*** Dataset content ***

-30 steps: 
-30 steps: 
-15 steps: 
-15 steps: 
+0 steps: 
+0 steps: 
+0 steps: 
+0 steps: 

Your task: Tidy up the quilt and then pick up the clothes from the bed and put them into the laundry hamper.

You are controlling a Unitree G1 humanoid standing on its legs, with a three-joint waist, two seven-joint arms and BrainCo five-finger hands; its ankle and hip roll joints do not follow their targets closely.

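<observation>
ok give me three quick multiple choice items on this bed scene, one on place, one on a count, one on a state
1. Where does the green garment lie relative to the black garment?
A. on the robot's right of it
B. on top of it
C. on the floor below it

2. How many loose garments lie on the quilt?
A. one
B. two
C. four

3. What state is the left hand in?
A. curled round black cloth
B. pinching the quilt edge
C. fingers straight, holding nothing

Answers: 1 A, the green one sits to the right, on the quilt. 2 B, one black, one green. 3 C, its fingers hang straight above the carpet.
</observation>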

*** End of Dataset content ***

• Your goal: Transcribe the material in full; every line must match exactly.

• Finished task:
-30 steps: 
-30 steps: 
-15 steps: 
-15 steps: 
+0 steps: 
+0 steps: 
+0 steps: 
+0 steps: 

Your task: Tidy up the quilt and then pick up the clothes from the bed and put them into the laundry hamper.

You are controlling a Unitree G1 humanoid standing on its legs, with a three-joint waist, two seven-joint arms and BrainCo five-finger hands; its ankle and hip roll joints do not follow their targets closely.

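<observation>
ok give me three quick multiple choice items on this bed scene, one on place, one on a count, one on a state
1. Where does the green garment lie relative to the black garment?
A. on the robot's right of it
B. on top of it
C. on the floor below it

2. How many loose garments lie on the quilt?
A. one
B. two
C. four

3. What state is the left hand in?
A. curled round black cloth
B. pinching the quilt edge
C. fingers straight, holding nothing

Answers: 1 A, the green one sits to the right, on the quilt. 2 B, one black, one green. 3 C, its fingers hang straight above the carpet.
</observation>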

There is nothing more to this exercise.